Город Резня в стерлитамакской школе Педагог Дима Зицер — о событиях в Стерлитамаке: «Человек не идет в атаку, когда ему хорошо»

Педагог Дима Зицер — о событиях в Стерлитамаке: «Человек не идет в атаку, когда ему хорошо»

Известный педагог и гуманист дал интервью специально для Ufa1.ru

Дима Зицер: «Все механизмы в детях запускаются нами, взрослыми»

Когда случается то, что произошло вчера, 18 апреля, в Стерлитамаке, мы чувствуем ужас и растерянность. Как такое могло случиться? Что двигало этим парнем? Почему его накрыло такой ненавистью? Виноваты ли в этом соцсети? Что нам делать, чтобы уберечь своих детей от того, чтобы они стали нападающими или жертвами? Десятки панических вопросов роятся в наших головах, и иногда мы выбираем не те ответы.

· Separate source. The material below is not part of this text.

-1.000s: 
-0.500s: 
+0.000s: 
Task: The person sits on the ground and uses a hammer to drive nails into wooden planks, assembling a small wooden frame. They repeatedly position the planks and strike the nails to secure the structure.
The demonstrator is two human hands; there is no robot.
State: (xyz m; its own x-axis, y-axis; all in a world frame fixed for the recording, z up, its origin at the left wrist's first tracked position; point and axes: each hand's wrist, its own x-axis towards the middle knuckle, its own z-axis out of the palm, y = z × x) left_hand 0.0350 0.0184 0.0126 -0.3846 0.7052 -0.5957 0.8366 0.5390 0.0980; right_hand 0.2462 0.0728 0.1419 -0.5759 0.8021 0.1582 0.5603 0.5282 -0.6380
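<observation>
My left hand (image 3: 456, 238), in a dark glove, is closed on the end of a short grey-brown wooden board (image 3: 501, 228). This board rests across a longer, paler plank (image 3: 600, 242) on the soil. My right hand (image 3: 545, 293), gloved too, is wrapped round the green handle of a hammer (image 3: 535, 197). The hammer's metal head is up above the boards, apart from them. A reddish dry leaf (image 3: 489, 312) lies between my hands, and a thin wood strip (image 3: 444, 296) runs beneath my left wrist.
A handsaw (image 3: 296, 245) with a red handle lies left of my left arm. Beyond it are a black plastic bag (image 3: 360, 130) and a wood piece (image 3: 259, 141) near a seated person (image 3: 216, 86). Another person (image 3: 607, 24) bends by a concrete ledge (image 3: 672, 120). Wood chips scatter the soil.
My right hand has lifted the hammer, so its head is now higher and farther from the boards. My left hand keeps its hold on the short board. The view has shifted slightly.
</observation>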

Известный педагог и гуманист, директор Института неформального образования и школы «Апельсин» Дима Зицер специально для Ufa1.ru дал непривычную и, возможно, даже сбивающую с ног точку зрения о событиях в Стерлитамаке. Она полна любви к подросткам и сострадания к человеку, который не справился сам, и никто ему не помог.

— Вы, разумеется, слышали уже о том, что случилось в Стерлитамаке?

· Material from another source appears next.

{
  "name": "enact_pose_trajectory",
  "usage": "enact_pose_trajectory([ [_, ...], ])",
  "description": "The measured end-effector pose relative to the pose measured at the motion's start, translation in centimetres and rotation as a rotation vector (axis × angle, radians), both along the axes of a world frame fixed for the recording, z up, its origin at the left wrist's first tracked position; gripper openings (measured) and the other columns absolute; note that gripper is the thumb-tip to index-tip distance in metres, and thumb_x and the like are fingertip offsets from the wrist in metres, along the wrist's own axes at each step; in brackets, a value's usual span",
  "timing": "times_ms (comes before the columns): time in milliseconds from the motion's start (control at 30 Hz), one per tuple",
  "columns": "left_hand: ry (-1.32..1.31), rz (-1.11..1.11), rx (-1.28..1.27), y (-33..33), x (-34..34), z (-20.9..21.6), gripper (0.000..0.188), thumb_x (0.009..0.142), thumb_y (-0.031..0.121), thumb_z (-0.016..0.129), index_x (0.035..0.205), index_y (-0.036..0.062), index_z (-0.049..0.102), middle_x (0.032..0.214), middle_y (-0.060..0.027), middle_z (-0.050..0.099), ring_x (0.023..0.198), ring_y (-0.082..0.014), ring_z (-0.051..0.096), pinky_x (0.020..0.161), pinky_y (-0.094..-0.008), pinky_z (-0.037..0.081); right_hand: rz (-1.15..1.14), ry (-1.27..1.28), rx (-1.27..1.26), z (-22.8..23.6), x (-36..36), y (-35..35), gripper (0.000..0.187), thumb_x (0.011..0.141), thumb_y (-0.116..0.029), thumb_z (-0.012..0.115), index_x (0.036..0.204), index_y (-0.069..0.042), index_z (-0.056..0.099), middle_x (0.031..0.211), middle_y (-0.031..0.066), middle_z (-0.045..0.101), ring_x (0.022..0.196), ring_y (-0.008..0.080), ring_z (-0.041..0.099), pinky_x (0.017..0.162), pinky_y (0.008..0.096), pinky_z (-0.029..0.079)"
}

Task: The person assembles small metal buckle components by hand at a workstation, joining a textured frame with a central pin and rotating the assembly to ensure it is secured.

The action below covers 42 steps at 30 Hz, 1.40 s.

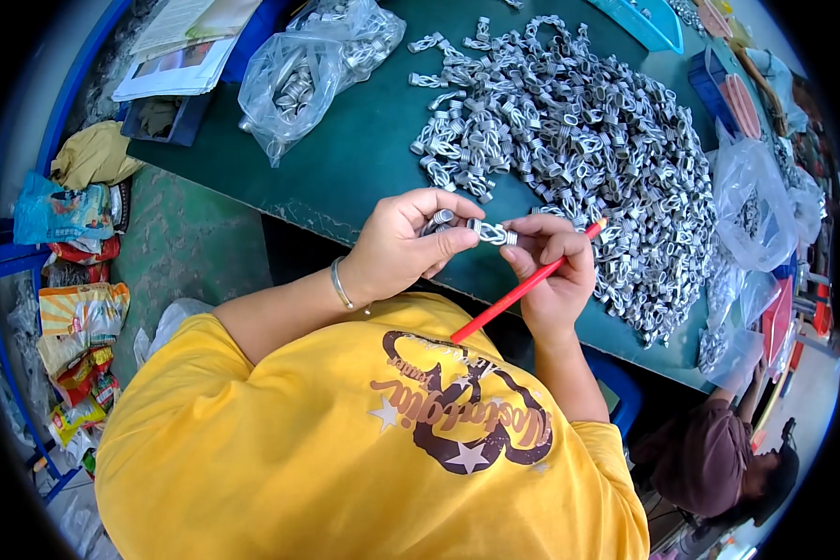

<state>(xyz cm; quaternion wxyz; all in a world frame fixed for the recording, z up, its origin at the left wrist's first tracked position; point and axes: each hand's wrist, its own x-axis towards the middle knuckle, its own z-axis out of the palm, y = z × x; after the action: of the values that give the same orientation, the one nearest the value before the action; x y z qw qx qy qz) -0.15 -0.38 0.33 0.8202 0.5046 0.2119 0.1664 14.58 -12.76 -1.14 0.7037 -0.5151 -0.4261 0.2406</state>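
Note:
My left hand (401, 238) pinches one end of a small silver metal looped fitting (491, 232) between thumb and finger. Another similar grey metal piece (438, 220) is tucked in its curled fingers. At the fitting's other end, the fingertips of my right hand (558, 280) grip it. A long red pencil (509, 300) also lies in my right hand, slanting out under the fingers toward my shirt. Both hands are held up over the table's near edge, beside a large heap of similar silver fittings (607, 140).
The heap spreads over the green table (355, 168). A clear plastic bag of metal parts (299, 79) lies at the far left, near papers (182, 61). A turquoise tray (649, 23) and more clear bags (751, 201) line the right. Another person (705, 457) sits at lower right.

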Motion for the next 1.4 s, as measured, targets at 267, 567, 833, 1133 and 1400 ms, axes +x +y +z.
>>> enact_pose_trajectory([
  [267, 0.019, 0.022, 0.042, -0.1, -0.3, -0.8, 0.022, 0.086, 0.003, 0.065, 0.107, -0.0011, 0.059, 0.086, -0.0062, 0.063, 0.055, -0.0045, 0.048, 0.047, -0.0178, 0.039, -0.048, 0.018, -0.070, 0.0, -0.3, -0.1, 0.030, 0.079, 0.008, 0.067, 0.083, -0.004, 0.040, 0.098, 0.0182, 0.061, 0.089, 0.0179, 0.062, 0.071, 0.0247, 0.052],
  [567, 0.047, 0.044, 0.126, 0.0, -0.2, -0.1, 0.025, 0.082, 0.002, 0.069, 0.106, -0.0011, 0.064, 0.083, -0.0011, 0.060, 0.056, -0.0025, 0.047, 0.048, -0.0164, 0.037, 0.007, -0.041, -0.015, 0.0, 0.0, 0.0, 0.028, 0.080, 0.010, 0.065, 0.084, -0.004, 0.041, 0.103, 0.0196, 0.061, 0.089, 0.0165, 0.061, 0.076, 0.0250, 0.051],
  [833, -0.016, 0.064, 0.272, -0.1, -0.1, -0.4, 0.025, 0.080, 0.001, 0.071, 0.104, -0.0006, 0.064, 0.082, 0.0002, 0.060, 0.059, -0.0018, 0.047, 0.050, -0.0160, 0.038, 0.039, 0.113, -0.063, -0.5, 0.2, -0.4, 0.032, 0.077, 0.014, 0.065, 0.083, -0.005, 0.040, 0.107, 0.0192, 0.059, 0.087, 0.0139, 0.060, 0.078, 0.0248, 0.050],
  [1133, 0.144, -0.003, 0.616, 0.3, -0.2, -1.8, 0.022, 0.075, 0.002, 0.073, 0.095, 0.0000, 0.065, 0.082, -0.0063, 0.064, 0.072, -0.0134, 0.060, 0.063, -0.0248, 0.048, -0.143, -0.121, -0.167, 0.1, 0.0, -0.5, 0.025, 0.095, -0.010, 0.052, 0.116, 0.002, 0.049, 0.106, 0.0170, 0.059, 0.078, 0.0122, 0.058, 0.068, 0.0220, 0.048],
  [1400, 0.227, -0.058, 0.916, 0.1, -0.3, -1.9, 0.019, 0.070, 0.003, 0.074, 0.084, 0.0003, 0.063, 0.082, -0.0116, 0.063, 0.073, -0.0251, 0.063, 0.065, -0.0310, 0.051, -0.051, -0.084, -0.289, -1.6, -1.4, -1.5, 0.009, 0.089, -0.002, 0.055, 0.083, 0.000, 0.049, 0.063, 0.0053, 0.060, 0.053, 0.0064, 0.054, 0.047, 0.0194, 0.041],
])
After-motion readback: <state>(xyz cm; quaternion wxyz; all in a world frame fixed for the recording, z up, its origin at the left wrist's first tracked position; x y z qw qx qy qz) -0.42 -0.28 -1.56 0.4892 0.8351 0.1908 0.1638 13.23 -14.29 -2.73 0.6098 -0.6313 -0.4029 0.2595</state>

— Да, конечно. Не могу сказать, что знаю все подробности, но да.

— У мальчика весь подъезд расписан жуткими фразами типа «я не боюсь смерти, я и есть смерть», над ним издевались одноклассники. Называли его, например, Пюрешкой. И он давно уже писал своим знакомым о том, что собирается сделать, что он будет убивать людей. Как вы думаете, что могло привести его к этому? И почему никто не заметил и не отреагировал?

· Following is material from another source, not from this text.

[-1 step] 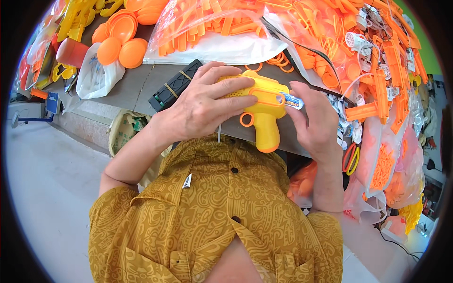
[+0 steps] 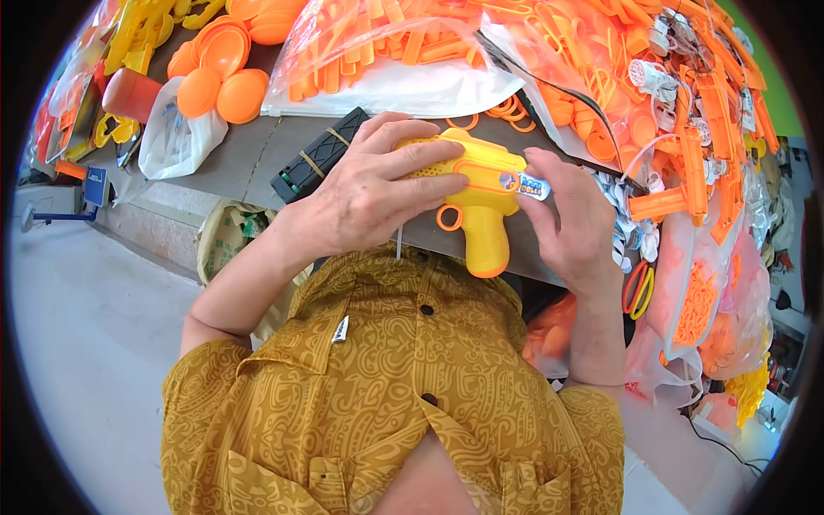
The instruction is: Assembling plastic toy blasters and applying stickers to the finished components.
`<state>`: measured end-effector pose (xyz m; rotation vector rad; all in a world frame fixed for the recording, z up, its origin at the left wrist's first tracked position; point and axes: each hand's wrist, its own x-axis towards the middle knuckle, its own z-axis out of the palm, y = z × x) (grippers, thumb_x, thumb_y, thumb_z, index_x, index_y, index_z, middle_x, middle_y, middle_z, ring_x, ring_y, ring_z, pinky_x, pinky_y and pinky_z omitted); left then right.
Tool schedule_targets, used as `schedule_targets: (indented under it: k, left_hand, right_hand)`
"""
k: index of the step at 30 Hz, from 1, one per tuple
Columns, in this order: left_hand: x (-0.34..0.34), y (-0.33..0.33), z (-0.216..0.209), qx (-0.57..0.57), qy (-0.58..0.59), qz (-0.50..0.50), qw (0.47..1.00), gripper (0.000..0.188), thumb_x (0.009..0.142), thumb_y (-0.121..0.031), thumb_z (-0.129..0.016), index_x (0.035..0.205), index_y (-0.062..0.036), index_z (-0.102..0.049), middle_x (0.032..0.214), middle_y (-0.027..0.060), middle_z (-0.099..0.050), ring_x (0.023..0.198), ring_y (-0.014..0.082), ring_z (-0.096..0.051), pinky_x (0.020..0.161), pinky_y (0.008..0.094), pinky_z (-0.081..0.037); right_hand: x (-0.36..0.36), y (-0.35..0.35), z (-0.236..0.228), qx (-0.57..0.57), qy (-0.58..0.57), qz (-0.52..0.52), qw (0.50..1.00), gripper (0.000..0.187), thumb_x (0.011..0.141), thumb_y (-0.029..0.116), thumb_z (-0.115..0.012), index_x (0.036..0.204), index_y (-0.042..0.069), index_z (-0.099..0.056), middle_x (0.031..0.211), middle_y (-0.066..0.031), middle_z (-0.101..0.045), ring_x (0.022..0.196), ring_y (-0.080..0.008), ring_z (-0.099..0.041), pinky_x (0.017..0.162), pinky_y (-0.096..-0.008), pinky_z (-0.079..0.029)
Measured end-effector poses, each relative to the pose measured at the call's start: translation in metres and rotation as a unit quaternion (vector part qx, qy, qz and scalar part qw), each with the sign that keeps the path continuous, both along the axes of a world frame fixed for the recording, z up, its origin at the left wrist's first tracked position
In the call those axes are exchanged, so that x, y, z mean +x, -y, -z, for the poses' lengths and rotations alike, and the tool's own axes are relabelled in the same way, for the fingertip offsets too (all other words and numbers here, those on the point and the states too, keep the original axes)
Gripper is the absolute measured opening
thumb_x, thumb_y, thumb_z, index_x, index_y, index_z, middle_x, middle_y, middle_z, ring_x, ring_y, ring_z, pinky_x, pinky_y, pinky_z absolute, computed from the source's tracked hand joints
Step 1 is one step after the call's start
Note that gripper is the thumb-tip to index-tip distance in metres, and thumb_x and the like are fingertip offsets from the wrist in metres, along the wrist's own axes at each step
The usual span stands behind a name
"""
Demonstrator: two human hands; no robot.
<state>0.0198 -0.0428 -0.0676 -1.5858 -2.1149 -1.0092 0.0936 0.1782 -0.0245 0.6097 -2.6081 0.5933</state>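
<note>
A yellow toy gun (image 2: 486,219) with an orange ring at the trigger is held above the near edge of the table, its grip pointing toward me. My left hand (image 2: 369,184) wraps over its left part, fingers lying across the body. Between the thumb and fingers of my right hand (image 2: 577,223) is a small blue-and-white printed sticker (image 2: 533,186). The sticker's left end lies against the gun's side, near a small round blue-and-white mark (image 2: 508,181). My left thumb is hidden behind the gun.
Behind the hands, plastic bags (image 2: 403,90) hold many orange parts. A black block with rubber bands (image 2: 319,159) lies left of the gun. Orange round cups (image 2: 221,50) and a white bag (image 2: 182,129) sit farther left. Orange gun-shaped parts with wires (image 2: 693,163) crowd the right, above scissors (image 2: 639,290).
The sticker has shifted slightly left onto the gun's side, and my right fingers have moved a little with it. My left hand and the gun stay in place.
</note>
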Motion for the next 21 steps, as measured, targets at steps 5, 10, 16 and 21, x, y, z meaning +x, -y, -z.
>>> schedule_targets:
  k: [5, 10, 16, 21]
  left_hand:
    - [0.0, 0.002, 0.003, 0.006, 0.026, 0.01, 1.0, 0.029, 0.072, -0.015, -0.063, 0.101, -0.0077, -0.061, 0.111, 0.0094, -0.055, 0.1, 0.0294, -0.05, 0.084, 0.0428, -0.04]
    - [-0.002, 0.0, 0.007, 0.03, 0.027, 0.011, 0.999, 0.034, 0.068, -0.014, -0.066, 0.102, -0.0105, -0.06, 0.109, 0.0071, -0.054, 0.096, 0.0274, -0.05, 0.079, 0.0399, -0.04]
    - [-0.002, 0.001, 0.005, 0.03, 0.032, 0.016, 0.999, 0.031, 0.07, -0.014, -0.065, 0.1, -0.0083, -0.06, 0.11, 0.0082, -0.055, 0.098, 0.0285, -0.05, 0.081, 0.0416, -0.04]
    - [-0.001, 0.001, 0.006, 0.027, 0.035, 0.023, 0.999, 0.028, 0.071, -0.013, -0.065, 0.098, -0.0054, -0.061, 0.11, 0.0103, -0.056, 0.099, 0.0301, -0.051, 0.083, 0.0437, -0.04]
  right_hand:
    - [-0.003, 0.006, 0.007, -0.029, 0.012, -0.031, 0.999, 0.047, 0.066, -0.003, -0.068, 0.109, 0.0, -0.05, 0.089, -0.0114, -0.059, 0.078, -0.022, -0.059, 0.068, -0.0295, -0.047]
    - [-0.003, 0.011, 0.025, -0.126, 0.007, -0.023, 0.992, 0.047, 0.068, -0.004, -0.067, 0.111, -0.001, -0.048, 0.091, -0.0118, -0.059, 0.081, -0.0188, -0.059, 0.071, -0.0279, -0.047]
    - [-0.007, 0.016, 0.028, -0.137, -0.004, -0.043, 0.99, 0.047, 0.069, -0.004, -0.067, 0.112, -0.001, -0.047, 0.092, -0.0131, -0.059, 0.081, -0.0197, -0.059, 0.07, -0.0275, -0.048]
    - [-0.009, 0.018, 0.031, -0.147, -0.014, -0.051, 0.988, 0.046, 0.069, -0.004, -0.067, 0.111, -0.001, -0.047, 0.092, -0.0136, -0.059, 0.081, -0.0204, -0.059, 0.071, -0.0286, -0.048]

— Вы не поверите мне, наверное, очень уж совпало, но я 5 минут назад вышел с урока в шестом классе. С урока литературы, который я имею честь у них вести. Проходили мы рассказ Платонова «Юшка». Помните, о чем рассказ?

— Нет, увы, читала его в школе, это было очень давно.

— Ну я напомню. Он ровно — ровно! — о том, что вы мне только что рассказали. «Юшка» — это рассказ о человеке, который живет в деревне. Он отличается от других — чахотошный, слабый, такой-сякой. И все не находят ничего лучше, как кидать в него комья земли, говорить ему о том, что он зря живет и просто коптит небо, обижать его и так далее. Он им ничего не отвечает, люди злятся и еще больше повышают градус травли. А Юшка (прозвище его — навар, от рыбы оставшийся) — совсем ненужная вещь. И всё это настолько рифмуется с Пюрешкой, которую вы упомянули, что я просто… Вы привели меня в шок, короче говоря.

Я не знаю, почему произошло конкретно это событие в Стерлитамаке, но одна вещь очевидна. Человек не идет в атаку, когда ему хорошо. Не бывает такого, что человек берет нож и режет людей, берет горючую смесь и поджигает школу, если ему в этой школе хорошо. Не бывает! И речь однозначно идет о том, что человеку плохо. Я не берусь утверждать, как всё было, у меня есть только информация из открытых источников и от вас сейчас. О том, что его травили и дразнили. И в этом заключается ответ. Человека травят, и нет никого, к кому он может обратиться. Так называемое взрослое общество предлагает ему в этот момент формулу типа «мужик должен постоять сам за себя». Слышали такое?

— Конечно.

— Вот он и постоял за себя! Ужасным способом. Я ни в коем случае не хочу, чтобы это прозвучало, будто я поддерживаю этот способ, будто он сделал то, что должен был. Но мы говорим о детях и о том, что эти механизмы в детях запускаются нами, взрослыми. А кем еще? А кто у них еще есть, кроме нас?! И очевидно, что самая высокая ответственность — наша.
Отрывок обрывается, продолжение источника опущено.